We’re proud to call ourselves graphic designers but at the same time we always come at our work from an artistic perspective which we’ve found gives our practice a different voice to perhaps what would be expected from a traditional graphic design studio.
– Which are your most relevant influences?
There’s two answers to this, a perhaps more formal answer would be artists and designers who have influenced and inspired our practice, people like Bridget Riley, Vaughan Oliver, John Baldessari, John Stezaker, Jean-Michel Basquiat, Peter Doig. A less formal/more abstract answer would be reading new things, listening to new things, visiting exhibitions/new places, talking to new people and exposing ourselves to new experiences.

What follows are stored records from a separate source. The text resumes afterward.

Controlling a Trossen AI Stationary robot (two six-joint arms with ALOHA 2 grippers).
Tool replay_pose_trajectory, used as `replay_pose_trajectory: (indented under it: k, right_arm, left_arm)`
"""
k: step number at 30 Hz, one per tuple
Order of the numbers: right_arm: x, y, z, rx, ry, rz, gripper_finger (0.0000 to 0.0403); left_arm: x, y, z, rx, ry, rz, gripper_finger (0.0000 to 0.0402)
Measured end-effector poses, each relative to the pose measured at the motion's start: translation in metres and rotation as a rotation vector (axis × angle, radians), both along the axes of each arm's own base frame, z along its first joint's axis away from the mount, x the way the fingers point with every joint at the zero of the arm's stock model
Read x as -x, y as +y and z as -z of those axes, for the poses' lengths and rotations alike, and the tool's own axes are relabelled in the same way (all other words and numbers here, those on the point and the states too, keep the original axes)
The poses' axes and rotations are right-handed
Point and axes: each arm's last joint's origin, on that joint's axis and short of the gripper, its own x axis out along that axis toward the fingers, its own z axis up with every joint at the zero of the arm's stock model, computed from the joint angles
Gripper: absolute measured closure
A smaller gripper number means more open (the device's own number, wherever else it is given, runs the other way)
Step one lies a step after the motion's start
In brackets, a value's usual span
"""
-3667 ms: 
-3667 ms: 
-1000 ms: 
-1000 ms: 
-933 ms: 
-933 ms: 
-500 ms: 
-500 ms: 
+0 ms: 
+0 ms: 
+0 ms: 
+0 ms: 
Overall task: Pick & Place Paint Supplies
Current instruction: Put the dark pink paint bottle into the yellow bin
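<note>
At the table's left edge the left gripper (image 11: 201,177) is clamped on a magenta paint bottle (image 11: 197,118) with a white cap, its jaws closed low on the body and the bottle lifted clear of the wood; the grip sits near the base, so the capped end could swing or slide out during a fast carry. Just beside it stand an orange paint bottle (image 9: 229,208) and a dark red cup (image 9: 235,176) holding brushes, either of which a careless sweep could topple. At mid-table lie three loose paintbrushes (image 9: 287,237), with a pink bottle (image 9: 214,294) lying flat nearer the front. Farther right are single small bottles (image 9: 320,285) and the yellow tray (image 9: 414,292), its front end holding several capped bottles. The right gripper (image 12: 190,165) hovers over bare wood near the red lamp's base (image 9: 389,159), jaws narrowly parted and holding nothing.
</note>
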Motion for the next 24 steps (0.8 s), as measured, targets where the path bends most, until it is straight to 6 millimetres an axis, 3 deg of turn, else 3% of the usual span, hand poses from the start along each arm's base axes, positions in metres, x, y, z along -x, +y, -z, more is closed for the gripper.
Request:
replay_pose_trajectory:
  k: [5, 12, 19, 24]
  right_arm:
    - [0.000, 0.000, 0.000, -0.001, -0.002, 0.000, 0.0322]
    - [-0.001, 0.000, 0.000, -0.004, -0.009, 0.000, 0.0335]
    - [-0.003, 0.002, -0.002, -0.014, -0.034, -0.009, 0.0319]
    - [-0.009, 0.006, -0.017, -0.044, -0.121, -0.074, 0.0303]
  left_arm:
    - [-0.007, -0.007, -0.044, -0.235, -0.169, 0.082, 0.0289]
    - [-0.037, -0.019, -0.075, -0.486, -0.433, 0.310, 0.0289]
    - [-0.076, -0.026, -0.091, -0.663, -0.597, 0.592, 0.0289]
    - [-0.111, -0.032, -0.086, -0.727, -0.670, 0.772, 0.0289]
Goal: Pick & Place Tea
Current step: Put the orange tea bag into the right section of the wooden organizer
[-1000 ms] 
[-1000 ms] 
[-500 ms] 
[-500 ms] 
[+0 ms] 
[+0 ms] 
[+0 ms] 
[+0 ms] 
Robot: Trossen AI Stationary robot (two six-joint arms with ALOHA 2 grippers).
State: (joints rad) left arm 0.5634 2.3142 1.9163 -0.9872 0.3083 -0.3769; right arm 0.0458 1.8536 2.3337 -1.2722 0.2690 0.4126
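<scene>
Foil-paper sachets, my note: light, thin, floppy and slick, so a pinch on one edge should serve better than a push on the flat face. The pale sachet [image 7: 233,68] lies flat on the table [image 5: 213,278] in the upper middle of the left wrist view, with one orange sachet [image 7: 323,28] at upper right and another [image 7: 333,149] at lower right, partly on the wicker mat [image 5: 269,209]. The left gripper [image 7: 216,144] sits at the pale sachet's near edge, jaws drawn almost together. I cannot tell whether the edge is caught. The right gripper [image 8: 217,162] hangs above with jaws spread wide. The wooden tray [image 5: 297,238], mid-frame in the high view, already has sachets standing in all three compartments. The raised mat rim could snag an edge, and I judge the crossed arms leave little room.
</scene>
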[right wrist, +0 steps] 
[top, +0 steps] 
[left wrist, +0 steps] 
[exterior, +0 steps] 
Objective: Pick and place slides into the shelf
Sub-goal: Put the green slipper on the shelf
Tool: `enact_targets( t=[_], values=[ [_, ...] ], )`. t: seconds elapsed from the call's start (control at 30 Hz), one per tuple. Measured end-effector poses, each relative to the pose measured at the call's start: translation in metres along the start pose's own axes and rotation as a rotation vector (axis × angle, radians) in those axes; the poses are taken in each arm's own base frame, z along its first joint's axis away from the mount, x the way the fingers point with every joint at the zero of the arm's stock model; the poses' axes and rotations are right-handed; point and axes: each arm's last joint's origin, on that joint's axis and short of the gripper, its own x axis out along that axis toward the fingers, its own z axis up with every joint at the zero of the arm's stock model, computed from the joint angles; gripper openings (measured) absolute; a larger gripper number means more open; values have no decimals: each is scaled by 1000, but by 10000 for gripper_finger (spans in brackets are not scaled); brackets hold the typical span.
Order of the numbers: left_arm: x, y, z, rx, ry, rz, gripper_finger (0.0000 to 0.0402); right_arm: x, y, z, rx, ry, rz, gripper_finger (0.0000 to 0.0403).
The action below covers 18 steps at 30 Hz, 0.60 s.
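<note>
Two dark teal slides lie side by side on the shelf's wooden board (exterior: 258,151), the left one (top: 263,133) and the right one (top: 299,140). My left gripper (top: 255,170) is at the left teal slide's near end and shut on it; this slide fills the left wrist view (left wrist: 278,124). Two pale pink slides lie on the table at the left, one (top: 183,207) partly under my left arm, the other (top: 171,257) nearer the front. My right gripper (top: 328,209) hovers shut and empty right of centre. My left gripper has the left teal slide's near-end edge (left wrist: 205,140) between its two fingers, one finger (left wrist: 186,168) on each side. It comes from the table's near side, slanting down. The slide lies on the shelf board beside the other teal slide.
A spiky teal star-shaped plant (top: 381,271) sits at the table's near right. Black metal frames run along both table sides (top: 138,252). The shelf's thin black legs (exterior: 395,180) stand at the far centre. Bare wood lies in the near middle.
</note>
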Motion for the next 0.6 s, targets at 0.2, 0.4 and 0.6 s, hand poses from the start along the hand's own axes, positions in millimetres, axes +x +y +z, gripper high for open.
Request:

– Limits between commercial and artistic projects seem quite blurred. Is there a difference when approaching work for client and for art projects?
Yes and no, they are both incredibly challenging but in different ways, for instance when we’re creating commercial work there will normally be a quite clearly defined end goal whether that is a record sleeve, a book jacket or a poster design which have – to a certain degree – quite clearly defined parameters. When making artwork however the outcome can be a lot more fluid as essentially we are the client and we are the ones trying to create something that we find deeply engaging.
– Did your way of making collage affected somehow your work process?
It’s certainly made us very open to collaboration, collage is the ultimate collaboration, if you take an image of a painting by Picasso and a photo of a sculpture by Barbara Hepworth and combine these with an image of ancient Egyptian scripture for example then you are creating an impossible millennium spanning collaboration!
– What´s your definition of collage?
Cutting a new portal to a different dimension.